Per questo la soglia conta più del limite totale. Una didascalia che seppellisce il messaggio chiave nel terzo paragrafo potrebbe essere praticamente vuota — l'algoritmo non premia l'engagement invisibile. I migliori copywriter di Instagram trattano la finestra di 125 caratteri come una disciplina a sé: un pensiero completo, che stimola la curiosità e merita il tocco su "altro".
L'anteprima in diretta di PostTruncate mostra esattamente dove cade la soglia nella tua didascalia, così puoi vedere a colpo d'occhio se il tuo hook arriva prima del taglio o scompare dietro di esso.
Instagram ha un massimo documentato di 30 hashtag per post, ma esiste una soglia molto più pericolosa e non documentata: i post con troppi hashtag possono non riuscire a essere pubblicati senza alcun messaggio di errore.

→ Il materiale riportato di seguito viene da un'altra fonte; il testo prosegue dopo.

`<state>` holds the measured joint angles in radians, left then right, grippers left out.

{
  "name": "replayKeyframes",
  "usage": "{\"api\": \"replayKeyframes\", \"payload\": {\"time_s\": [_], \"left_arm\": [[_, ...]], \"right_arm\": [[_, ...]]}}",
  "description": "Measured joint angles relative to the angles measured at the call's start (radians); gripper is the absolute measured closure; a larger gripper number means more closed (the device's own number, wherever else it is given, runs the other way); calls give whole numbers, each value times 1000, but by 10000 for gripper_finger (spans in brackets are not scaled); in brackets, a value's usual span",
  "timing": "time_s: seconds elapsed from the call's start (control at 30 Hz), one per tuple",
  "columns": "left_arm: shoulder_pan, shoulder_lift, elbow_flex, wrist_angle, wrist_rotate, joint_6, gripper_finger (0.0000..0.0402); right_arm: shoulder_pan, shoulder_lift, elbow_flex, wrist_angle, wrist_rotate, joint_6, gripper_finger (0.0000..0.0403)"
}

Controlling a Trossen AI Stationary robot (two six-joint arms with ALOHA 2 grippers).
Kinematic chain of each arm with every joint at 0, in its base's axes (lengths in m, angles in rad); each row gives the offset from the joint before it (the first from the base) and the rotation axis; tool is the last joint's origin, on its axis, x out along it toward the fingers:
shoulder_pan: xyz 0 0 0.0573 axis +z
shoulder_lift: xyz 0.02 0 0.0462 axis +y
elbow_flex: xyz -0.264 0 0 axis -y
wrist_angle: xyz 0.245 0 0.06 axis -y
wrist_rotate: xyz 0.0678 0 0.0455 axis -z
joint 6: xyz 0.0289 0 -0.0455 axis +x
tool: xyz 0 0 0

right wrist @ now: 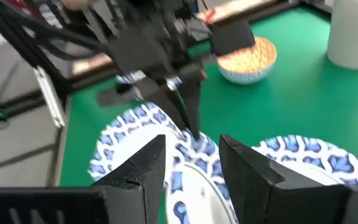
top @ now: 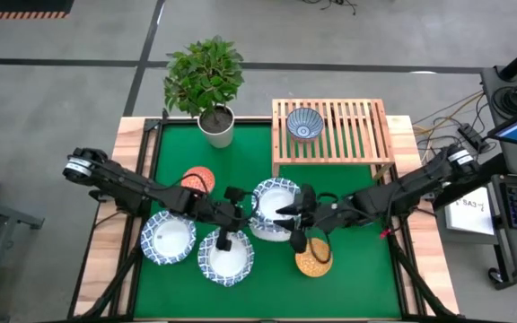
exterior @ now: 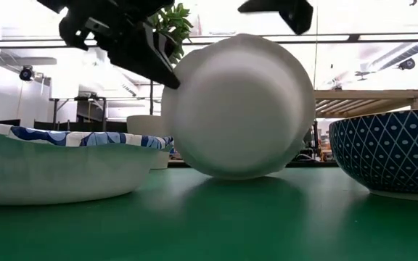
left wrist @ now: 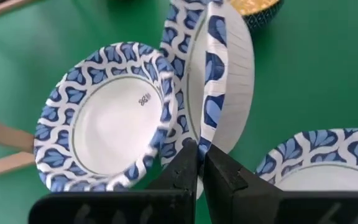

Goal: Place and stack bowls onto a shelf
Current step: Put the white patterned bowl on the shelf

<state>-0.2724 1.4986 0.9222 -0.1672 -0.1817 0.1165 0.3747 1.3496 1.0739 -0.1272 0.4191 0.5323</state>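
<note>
A wide white bowl with a blue patterned rim (exterior: 238, 105) stands tipped up on its edge, underside toward the table's near side. My left gripper (left wrist: 199, 163) is shut on it. My right gripper (right wrist: 191, 165) is open above it, a finger on either side of its upper rim, without touching that I can see. More wide blue-rimmed bowls lie flat around it (top: 169, 238), (top: 225, 258), (top: 276, 193). A small blue-patterned bowl (top: 304, 123) sits on the wooden shelf (top: 357, 130). An orange-red bowl (top: 198, 179) and a yellow-orange one (top: 313, 258) rest on the green mat. My left gripper pinches the tipped bowl's blue rim (left wrist: 202, 127) at its side, one finger on the inner face and one on the ribbed outer wall. The fingers come slanting down from the table's left. The bowl stands nearly upright, its lowest edge (exterior: 238, 174) on the mat.
A potted plant in a white pot (top: 215, 126) stands at the far left of the mat, beside the shelf. The yellow-orange bowl's dark blue patterned wall (exterior: 390, 148) is close to the tipped bowl on the near right. Bare green mat lies toward the near edge (top: 357, 287).
</note>
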Motion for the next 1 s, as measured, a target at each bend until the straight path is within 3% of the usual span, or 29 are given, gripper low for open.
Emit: {"api": "replayKeyframes", "payload": {"time_s": [0.23, 0.5, 0.67, 0.83, 0.93, 1.0], "left_arm": [[-60, 4, 0, -17, -2, 29, 370], [-112, 4, 0, -16, -91, 48, 249], [-120, 2, 35, -119, -124, 53, 190], [-117, 1, 64, -180, -221, 44, 176], [-111, 12, 64, -87, -294, 47, 175], [-104, 23, 65, -37, -291, 47, 175]], "right_arm": [[0, 53, 0, -30, -1, 44, 266], [0, 59, 0, -61, -1, 87, 263], [-20, 59, 0, -158, -1, 269, 268], [-51, 59, 0, -341, 2, 443, 270], [-59, 59, -1, -380, 4, 463, 270], [-59, 59, -1, -371, 15, 460, 271]]}}
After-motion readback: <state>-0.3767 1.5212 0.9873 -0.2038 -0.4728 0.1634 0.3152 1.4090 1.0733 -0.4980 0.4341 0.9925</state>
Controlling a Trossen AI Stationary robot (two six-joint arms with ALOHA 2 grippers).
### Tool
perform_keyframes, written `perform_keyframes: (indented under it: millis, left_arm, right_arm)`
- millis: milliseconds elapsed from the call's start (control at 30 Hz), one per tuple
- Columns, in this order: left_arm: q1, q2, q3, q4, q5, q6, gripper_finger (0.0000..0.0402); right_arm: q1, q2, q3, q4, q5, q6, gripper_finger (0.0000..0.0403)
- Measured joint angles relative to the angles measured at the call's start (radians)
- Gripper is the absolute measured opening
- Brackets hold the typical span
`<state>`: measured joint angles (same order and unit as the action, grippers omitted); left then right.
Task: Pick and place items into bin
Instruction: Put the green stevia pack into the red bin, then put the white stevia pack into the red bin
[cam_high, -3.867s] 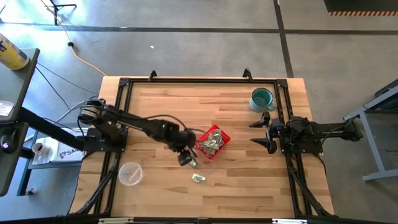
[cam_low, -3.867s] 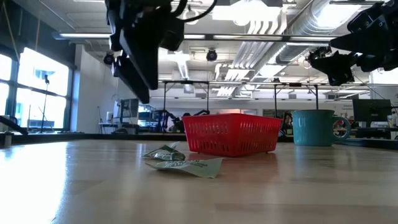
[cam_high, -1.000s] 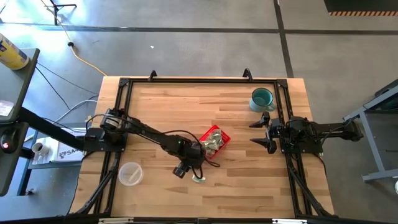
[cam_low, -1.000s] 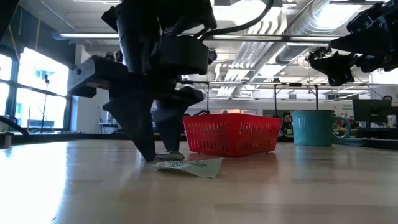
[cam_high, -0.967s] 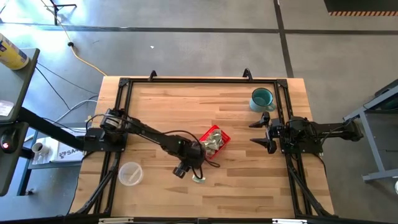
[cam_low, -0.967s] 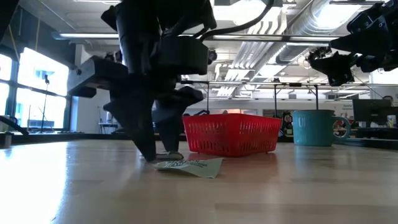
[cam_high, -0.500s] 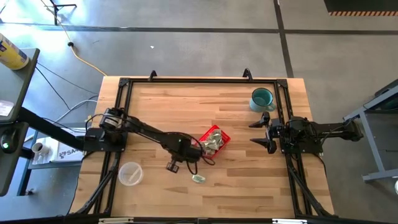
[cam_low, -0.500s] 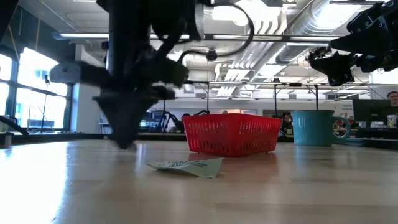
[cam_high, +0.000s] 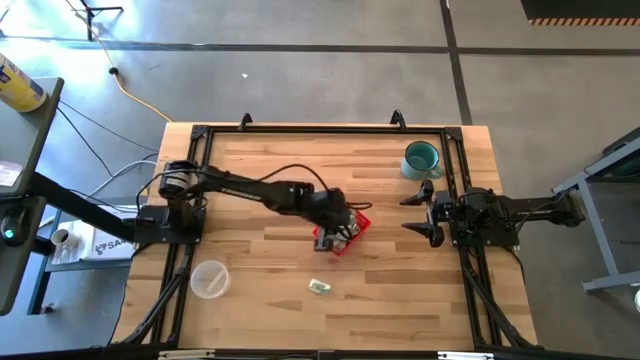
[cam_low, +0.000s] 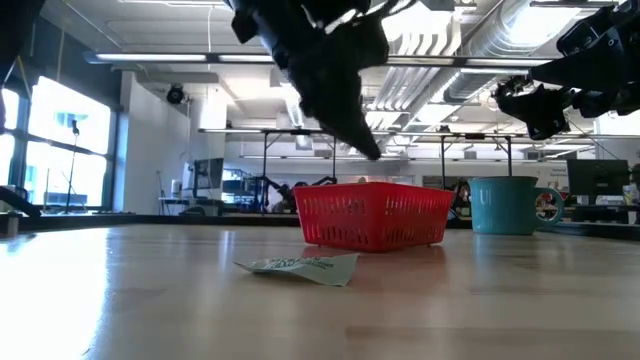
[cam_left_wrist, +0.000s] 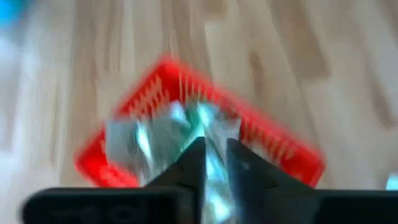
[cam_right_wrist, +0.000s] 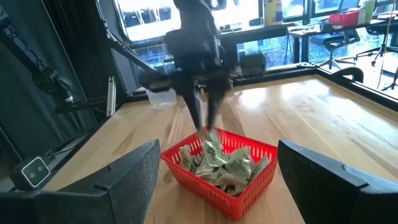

I filtri anti-spam di Instagram trattano l'accumulo eccessivo di hashtag come comportamento non autentico, e molti account segnalano una soppressione silenziosa — il post sembra pubblicato, ma raggiunge quasi nessuno.
Il limite pratico sicuro su cui si sono accordati la maggior parte dei creator è di 5 hashtag altamente pertinenti. Non 30, non 10 — cinque, scelti per un reale allineamento tematico. L'analizzatore di didascalie di PostTruncate conta i tuoi hashtag in tempo reale e ti avvisa quando superi la soglia.
L'algoritmo di Instagram pesa i salvataggi più fortemente dei like o dei follower, perché un salvataggio segnala che il contenuto valeva la pena di essere rivisto. Le didascalie che ottengono salvataggi tendono a condividere una struttura comune: una promessa specifica nella prima riga, dettagli azionabili nel corpo e una domanda o una call to action che invita a rispondere.
Usa PostTruncate per redigere la tua didascalia, controllare l'anteprima della soglia, confermare il conteggio degli hashtag e copiare il testo finale direttamente su Instagram — tutto in un unico passaggio.
Le didascalie di post del feed, Reel e caroselli hanno un limite di 2200 caratteri, e i commenti condividono lo stesso limite di 2200. Se superi, la didascalia non viene pubblicata, quindi il contatore qui sopra ti avvisa prima.
Instagram comprime le didascalie dopo circa 125 caratteri nel feed: tutto ciò che segue si nasconde dietro «altro». Metti il tuo gancio e ogni invito all’azione nella prima riga, così compaiono prima del taglio.
Puoi aggiungerne fino a 30, ma metterli tutti e 30 sembra spam e può ridurre la portata. La maggior parte dei creator ottiene risultati migliori con 3–5 tag pertinenti, e l’editor avvisa quando ne metti troppi.
Sì. Emoji, spazi e ogni a capo contano come caratteri rispetto al limite di 2200, e gli a capo in particolare consumano spazio in fretta in una didascalia strutturata su più paragrafi.